In [16]:
import torch 
import torch.nn as nn 
import torch.nn.functional as F

In [3]:
loraA = nn.Linear(512, 2, bias=False)
loraB = nn.Linear(2, 1024, bias=False)

print(loraA.weight.shape, loraB.weight.shape)

torch.Size([2, 512]) torch.Size([1024, 2])


In [5]:
moe_weight = nn.Linear(512, 2, bias=False)

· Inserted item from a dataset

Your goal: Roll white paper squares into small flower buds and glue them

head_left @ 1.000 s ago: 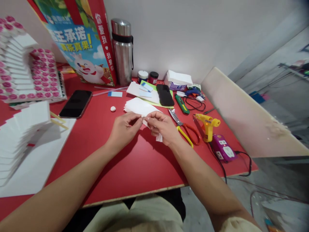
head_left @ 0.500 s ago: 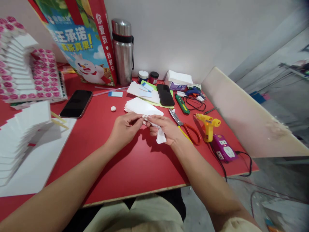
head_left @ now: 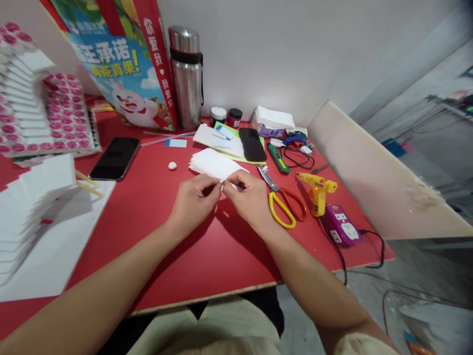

print(moe_weight.weight.shape)

torch.Size([2, 512])


In [11]:
seq_in = torch.randn(4, 16, 512) # b n d

router_weight = moe_weight(seq_in) # b n r
router_weight = torch.softmax(router_weight, dim=-1) # b n r
router_weight = torch.diag_embed(router_weight) # b n r r

lora_weight = loraB.weight @ router_weight @ loraA.weight # b n d k
print(lora_weight.shape)

torch.Size([4, 16, 1024, 512])


In [13]:
seq_out = torch.einsum('bnkd,bnd->bnk', lora_weight, seq_in)
print(seq_out.shape)

torch.Size([4, 16, 1024])


In [21]:
class loraLinear(nn.Linear):
    def __init__(self, in_features, out_features, rank):
        nn.Linear.__init__(self, in_features, out_features)
        
        self.weight.requires_grad = False

        self.loraA = nn.Linear(in_features, rank, bias=False)
        self.loraB = nn.Linear(rank, out_features, bias=False)
        self.router = nn.Linear(in_features, 2, bias=False)


    def forward(self, x):
        org_result = F.linear(x, self.weight) # b n d / b d

        router_weight = self.router(x) # b n r / b r
        router_weight = torch.softmax(router_weight, dim=-1) # b n r / b r
        router_weight = torch.diag_embed(router_weight) # b n r r / b r r

        lora_weight = self.loraB.weight @ router_weight @ self.loraA.weight # b n k d / b k d
        
        if len(lora_weight.size()) == 3:
            seq_out = torch.einsum('bkd,bd->bk', lora_weight, x)
        else:
            seq_out = torch.einsum('bnkd,bnd->bnk', lora_weight, x)

        result = seq_out + org_result

        return result
    

loralinear_layer = loraLinear(512, 1024, 2)

In [24]:
input_tensor = torch.randn(4, 16, 512)
output_tensor = loralinear_layer(input_tensor)

print(output_tensor.shape)

torch.Size([4, 16, 1024])